Plus: The institution protecting children is failing – and they're being killed

“HSBC’s investments show it is choosing profit over people and planet”

Hannah Bond, ActionAid

Hi there,

We’ve just come through the hottest June in England on record. As much as I love the heat, the pure joy of it is gone. It’s a reminder of the escalating climate crisis. 

You often just feel helpless.

Which is why it’s good to remember that some people aren’t letting the powerful get away with turning a blind eye to climate change. We’ve spent years exposing the beef producers and megafarm owners whose industries are fuelling the climate crisis. And we’ve also reported persistently on the banks pouring trillions into fossil fuels.

Throughout our investigations, HSBC has come up again and again. It has broken its own green pledges; it used so-called “sustainable finance” to fund companies destroying the climate; and it has led industry efforts to water down action on climate change. 

Investors saw our reporting and called out the bank for failing to live up to its promises

Now ActionAid, one of HBC’s major customers, has announced that it’s moving its money elsewhere.

The anti-poverty charity said its commitment to climate justice was directly at odds with the bank’s actions, which are harming communities around the world.

“HSBC’s investments show it is choosing profit over people and planet,” said Hannah Bond, co-CEO of ActionAid’s UK branch. “Moving our money is not just symbolic; it’s a vital first step in challenging destructive financial systems and standing firmly by our values.”

HSBC said it couldn’t comment on individual customers, but said it’s following policies which are moving it to net zero financed emissions by 2050.

ActionAid also released a report compiling figures of how much HSBC has poured into fossil fuels and industrial agriculture recently.

Factchecked!

Each week we reveal a fascinating fact from our reporting…

Did you know?

We tested a game aimed at UK school children that promotes fossil fuels, where players have to build a city by choosing a mix of housing, energy sources, businesses and community assets.

We were able to successfully complete the mission by building a city relying primarily on oil and some renewables.

Find out more

In an unusually frank admission of lobbying children, a web page promoting the game stated that it “aligns with our work to build future talent pipelines and secure permission to operate at a time of sensitivity around fossil fuels”.

The game is targeted at pupils as young as seven.

Read more here.

Report into murdered children links parental alienation to ‘pro-contact culture’ of family courts

A new report details how 19 children have been killed over a nine-year period by adults who had been allowed contact with them despite a history of violence.

Women’s Aid, the UK charity which tries to help protect women and children from domestic abuse, said the deaths were all due to failings in the family courts system

Women’s Aid chief executive Farah Nazeer told us each of the deaths could have been prevented if child safety had been prioritised to the court.

Let that sink in.
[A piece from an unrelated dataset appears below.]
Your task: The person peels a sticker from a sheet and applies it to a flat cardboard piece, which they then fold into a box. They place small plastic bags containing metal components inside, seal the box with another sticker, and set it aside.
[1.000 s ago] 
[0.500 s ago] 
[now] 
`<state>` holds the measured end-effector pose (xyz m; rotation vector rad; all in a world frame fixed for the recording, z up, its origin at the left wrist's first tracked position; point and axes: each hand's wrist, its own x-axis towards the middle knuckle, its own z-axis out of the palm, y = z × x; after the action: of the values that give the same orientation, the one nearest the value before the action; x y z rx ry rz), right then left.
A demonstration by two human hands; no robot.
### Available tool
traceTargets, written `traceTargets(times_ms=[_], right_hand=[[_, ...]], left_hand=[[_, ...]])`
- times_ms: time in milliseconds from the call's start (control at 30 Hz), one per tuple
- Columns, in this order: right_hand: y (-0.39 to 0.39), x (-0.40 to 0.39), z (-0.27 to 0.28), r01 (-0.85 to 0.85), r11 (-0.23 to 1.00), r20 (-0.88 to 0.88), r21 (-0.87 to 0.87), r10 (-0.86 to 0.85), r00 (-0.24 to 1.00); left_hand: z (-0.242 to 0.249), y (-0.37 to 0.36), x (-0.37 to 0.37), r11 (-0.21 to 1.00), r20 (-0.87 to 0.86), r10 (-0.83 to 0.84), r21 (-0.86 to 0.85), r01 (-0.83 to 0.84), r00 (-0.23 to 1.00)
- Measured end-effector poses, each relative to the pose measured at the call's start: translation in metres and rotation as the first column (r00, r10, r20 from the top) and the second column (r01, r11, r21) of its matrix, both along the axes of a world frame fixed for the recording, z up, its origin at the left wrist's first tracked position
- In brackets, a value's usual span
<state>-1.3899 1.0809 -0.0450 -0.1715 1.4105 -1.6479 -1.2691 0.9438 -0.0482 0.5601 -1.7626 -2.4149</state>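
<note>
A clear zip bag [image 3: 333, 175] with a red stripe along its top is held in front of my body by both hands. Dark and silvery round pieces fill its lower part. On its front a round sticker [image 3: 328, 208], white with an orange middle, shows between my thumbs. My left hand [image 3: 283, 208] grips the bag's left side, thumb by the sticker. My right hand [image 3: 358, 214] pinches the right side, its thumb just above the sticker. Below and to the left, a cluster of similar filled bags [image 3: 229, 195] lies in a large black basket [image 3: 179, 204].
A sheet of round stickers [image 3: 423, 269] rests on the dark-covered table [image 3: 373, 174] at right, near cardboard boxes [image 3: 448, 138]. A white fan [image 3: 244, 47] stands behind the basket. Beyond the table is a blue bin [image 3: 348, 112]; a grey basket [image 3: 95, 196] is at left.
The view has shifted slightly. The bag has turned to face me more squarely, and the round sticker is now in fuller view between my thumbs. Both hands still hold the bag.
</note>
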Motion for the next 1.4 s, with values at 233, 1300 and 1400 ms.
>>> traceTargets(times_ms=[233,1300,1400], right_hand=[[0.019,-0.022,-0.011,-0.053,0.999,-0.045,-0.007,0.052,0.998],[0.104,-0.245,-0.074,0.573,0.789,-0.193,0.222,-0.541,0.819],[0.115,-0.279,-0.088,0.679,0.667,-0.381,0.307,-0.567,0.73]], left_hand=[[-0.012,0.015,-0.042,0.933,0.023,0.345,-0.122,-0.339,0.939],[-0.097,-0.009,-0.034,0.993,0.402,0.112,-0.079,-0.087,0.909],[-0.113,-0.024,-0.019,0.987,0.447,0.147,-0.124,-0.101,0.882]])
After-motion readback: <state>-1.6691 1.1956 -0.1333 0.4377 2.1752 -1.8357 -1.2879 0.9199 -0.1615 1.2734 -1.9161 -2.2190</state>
The institutions set up to protect our children are failing so badly that children are being killed.

But I want to zoom in on one aspect that was highlighted in this report for the first time: parental alienation.

Parental alienation is a concept that has been used in family court cases where parents are arguing over custody of their children. It’s usually used by the father against the mother – and often in response to allegations of domestic abuse. Faced with these accusations, the father will argue that the mother has turned the kids against him. She’s “alienated” them. This then means that the mother’s position is much weaker.
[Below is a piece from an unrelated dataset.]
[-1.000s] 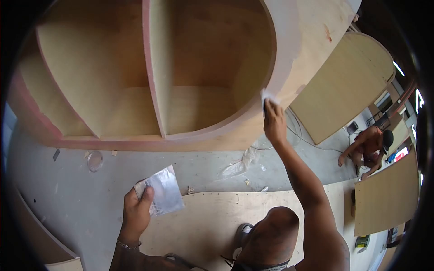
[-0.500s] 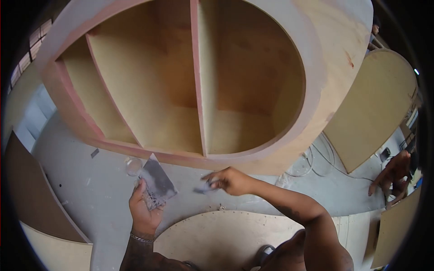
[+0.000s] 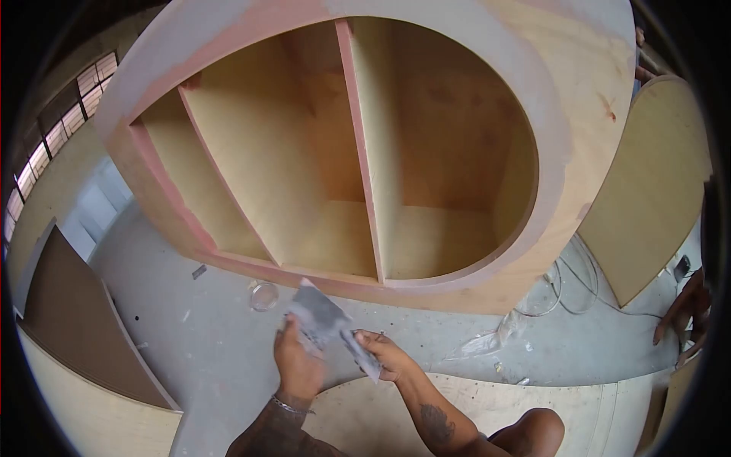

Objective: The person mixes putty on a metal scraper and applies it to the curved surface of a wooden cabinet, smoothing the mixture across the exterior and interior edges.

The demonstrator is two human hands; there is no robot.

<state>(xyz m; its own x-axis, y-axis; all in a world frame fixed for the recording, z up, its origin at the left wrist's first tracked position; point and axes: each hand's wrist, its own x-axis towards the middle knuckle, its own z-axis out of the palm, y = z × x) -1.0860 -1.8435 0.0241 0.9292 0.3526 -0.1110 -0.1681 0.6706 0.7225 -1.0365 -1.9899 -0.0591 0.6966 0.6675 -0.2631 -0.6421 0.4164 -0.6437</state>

The idea that parental alienation is a diagnosable condition has been rejected as a “harmful pseudoscience” by the Family Justice Council and the concept is not recognised by the UK government. And yet, this legal approach has been so successful that the courts have given many fathers with a history of domestic abuse access to their children. Women’s Aid said that the court continues to prioritise contact between a child and their parent, even when they’ve known that the parent is an abuser.

“The concept of parental alienation has been deemed ‘more powerful than any other in silencing the voices of women and children resisting contact with abusive men’ in the family courts,” Women’s Aid said in its report.

The growing awareness around the way in which family courts fail children is not least down to our reporting on it over the past couple of years. We’ve exposed case after case where abusers have been allowed contact with their families by judges fully aware of their past behaviour.

Just to be extra clear, it’s not always fathers, just in the vast majority of cases.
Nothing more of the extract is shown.